• _What the task asks_
Copy every line from the data below in which the string "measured" can be found.

Saved data entries
--*--
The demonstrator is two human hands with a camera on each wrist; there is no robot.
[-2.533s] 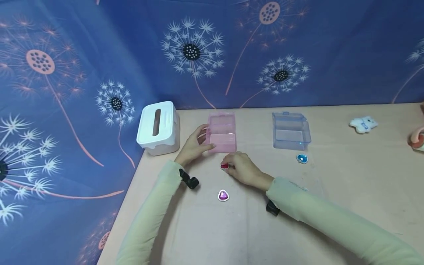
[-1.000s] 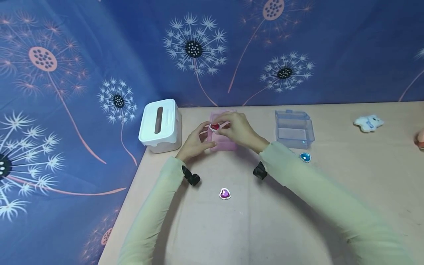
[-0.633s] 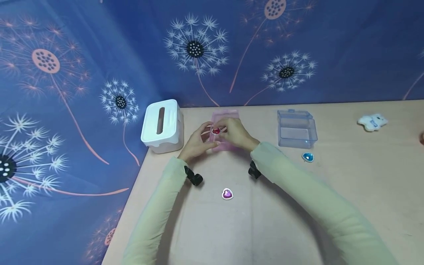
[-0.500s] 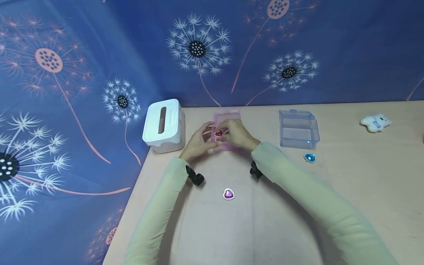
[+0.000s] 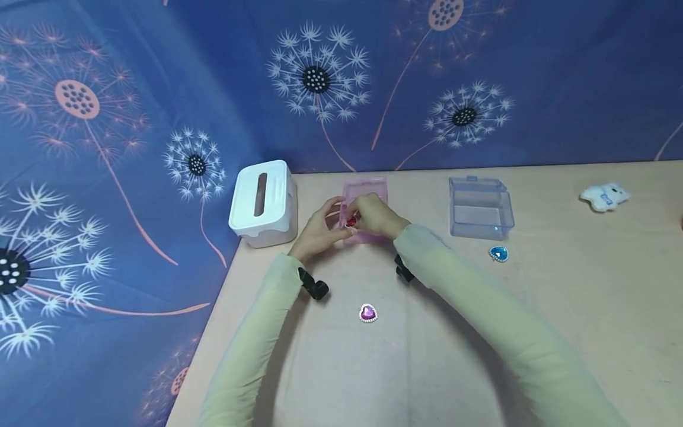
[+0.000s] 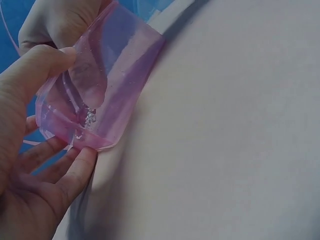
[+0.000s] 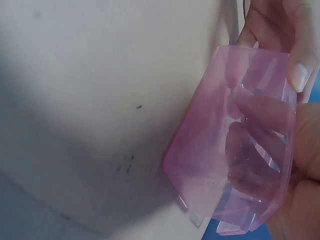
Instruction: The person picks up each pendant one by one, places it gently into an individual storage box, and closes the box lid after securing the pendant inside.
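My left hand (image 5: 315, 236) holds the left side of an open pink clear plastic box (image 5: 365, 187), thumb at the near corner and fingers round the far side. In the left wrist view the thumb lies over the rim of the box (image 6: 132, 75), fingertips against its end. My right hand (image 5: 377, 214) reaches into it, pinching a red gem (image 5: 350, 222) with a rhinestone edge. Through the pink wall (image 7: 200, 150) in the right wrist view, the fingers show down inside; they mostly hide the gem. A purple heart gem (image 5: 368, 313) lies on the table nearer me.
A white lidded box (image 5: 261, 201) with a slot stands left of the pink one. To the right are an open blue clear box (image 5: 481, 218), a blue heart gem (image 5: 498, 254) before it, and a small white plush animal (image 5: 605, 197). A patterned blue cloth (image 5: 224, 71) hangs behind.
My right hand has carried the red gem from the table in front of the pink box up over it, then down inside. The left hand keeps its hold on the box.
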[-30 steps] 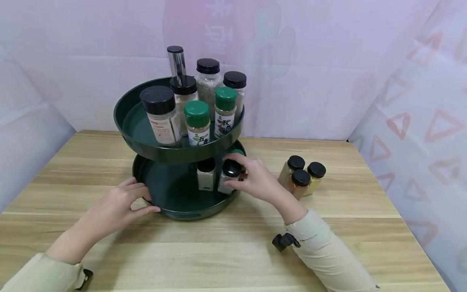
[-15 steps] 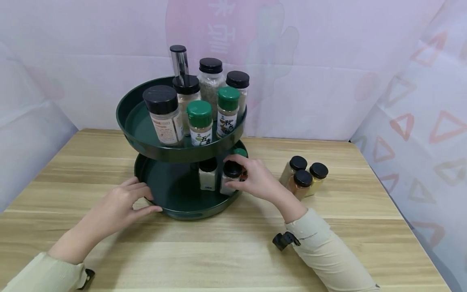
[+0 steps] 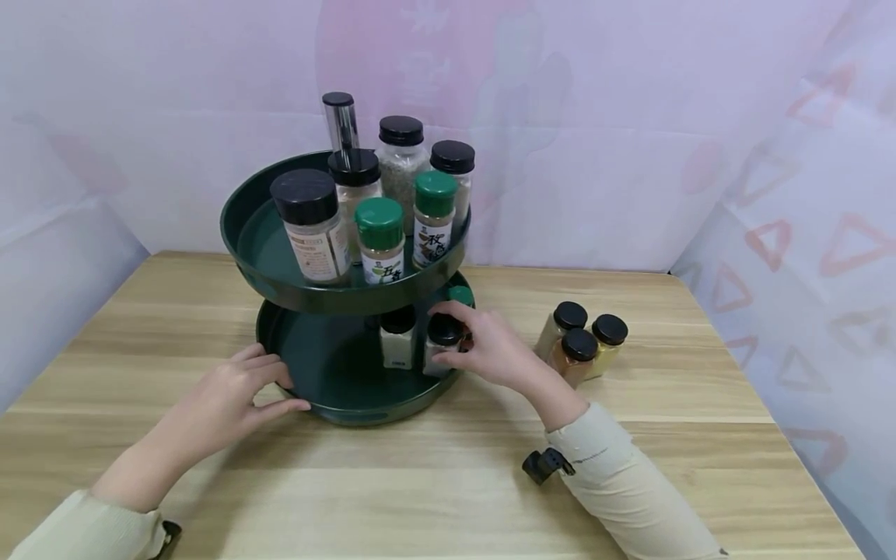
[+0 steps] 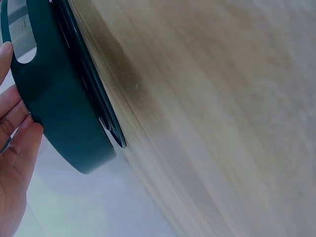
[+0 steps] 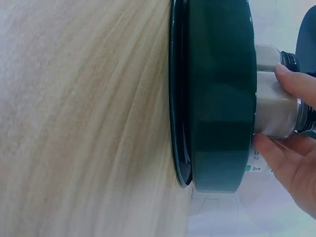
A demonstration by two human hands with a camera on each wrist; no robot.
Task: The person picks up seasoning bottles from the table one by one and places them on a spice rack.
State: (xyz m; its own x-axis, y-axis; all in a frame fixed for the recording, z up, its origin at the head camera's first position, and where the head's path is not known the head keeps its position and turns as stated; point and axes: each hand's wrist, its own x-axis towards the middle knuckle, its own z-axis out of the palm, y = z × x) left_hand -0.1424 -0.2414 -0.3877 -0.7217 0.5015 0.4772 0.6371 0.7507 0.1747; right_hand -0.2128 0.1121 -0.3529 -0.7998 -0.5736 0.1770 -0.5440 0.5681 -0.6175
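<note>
A two-tier dark green spice rack stands on the table. At the left of its lower tray, my left hand grips the rim, fingers over the edge and thumb at the front. The left wrist view shows that hand's fingertips against the green wall. My right hand pinches a black-capped spice jar at the right side of the lower tray. In the right wrist view this jar stands upright behind the tray wall, between thumb and fingers. Beside it is another black-capped jar.
The upper tray bears several jars, among them a green-capped bottle and a large black-capped jar. Another green cap shows behind my right hand. Three black-capped jars stand on the table to the right.
The head view has shifted slightly. Both hands keep their places, the left on the tray rim and the right on the spice jar.
</note>
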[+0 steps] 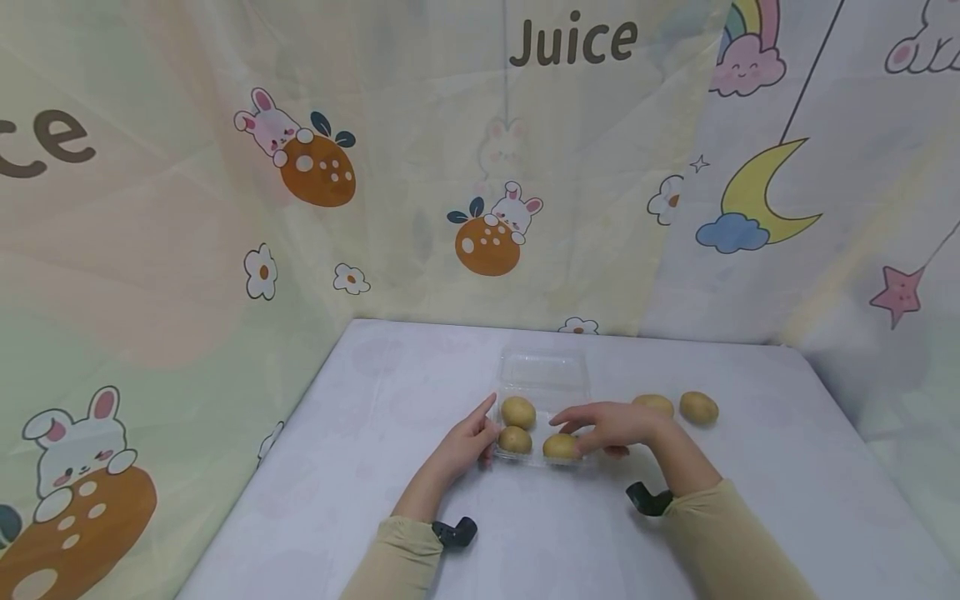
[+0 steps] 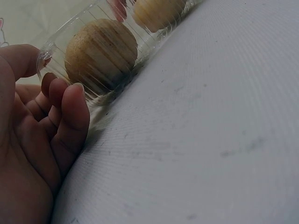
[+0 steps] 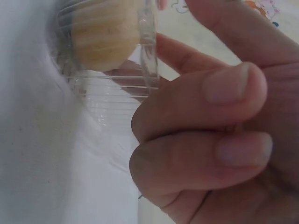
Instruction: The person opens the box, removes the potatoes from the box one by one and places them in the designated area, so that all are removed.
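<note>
A clear plastic container (image 1: 537,421) lies with its lid folded back. Two potatoes sit in its left half, a far potato (image 1: 518,412) and a near potato (image 1: 514,440). My left hand (image 1: 467,440) pinches the container's left side, index finger stretched along it. In the right wrist view, a wall of the container partly covers the potato (image 3: 105,37) by my right hand. That potato (image 1: 559,448) lies in the near right part, and my right hand (image 1: 611,423) holds it between thumb and fingers. My other right fingers (image 3: 201,158) curl outside the wall.
To the right of the container, a potato (image 1: 654,405) is partly hidden behind my right hand, with another potato (image 1: 699,408) beside it. The white table (image 1: 360,400) ends at a printed cloth wall (image 1: 405,275) at the back and sides.
</note>
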Tool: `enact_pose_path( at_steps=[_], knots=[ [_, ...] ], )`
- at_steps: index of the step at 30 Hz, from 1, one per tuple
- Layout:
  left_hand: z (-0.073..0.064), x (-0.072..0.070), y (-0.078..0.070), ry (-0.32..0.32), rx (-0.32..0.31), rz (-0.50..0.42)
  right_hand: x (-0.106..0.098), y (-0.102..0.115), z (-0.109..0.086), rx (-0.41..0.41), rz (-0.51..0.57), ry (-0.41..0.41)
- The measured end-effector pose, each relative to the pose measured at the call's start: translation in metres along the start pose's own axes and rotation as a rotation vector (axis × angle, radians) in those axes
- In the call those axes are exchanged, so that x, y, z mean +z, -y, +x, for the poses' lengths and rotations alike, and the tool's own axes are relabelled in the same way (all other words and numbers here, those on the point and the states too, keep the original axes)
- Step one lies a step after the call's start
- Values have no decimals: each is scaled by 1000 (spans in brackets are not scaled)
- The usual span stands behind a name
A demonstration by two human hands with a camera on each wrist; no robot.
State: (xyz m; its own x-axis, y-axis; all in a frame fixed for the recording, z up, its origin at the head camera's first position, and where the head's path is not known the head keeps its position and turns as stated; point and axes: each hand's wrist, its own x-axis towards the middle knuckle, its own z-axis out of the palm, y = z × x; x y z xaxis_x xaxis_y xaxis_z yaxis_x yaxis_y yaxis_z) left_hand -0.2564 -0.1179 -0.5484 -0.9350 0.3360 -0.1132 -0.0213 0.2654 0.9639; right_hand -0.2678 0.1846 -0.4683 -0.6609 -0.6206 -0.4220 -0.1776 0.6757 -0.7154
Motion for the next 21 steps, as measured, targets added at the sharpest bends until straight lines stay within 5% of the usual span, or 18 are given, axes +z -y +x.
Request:
enact_pose_path(
  at_steps=[6,21],
  knots=[
    [-1,0,-2,-3,-2,7,2,1,4,64,-14,-11],
    [0,-1,0,6,1,14,6,1,8,65,-33,-63]
  ],
)
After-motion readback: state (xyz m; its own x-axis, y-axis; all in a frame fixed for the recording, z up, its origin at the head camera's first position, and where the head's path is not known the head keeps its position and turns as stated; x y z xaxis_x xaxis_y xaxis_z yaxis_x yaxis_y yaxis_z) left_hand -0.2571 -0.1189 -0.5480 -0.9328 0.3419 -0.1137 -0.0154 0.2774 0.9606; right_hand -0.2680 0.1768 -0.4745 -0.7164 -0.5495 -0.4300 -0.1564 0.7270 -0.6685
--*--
• _Expected answer_
- The measured end-effector pose, each relative to the pose measured at the call's start: translation in metres along the start pose's own axes and rotation as a rotation vector (axis × angle, radians) in those axes
Motion for the next 21 steps, as measured, targets added at the sharpest bends until straight lines stay within 5% of the usual span, or 18 are given, axes +z -y +x.

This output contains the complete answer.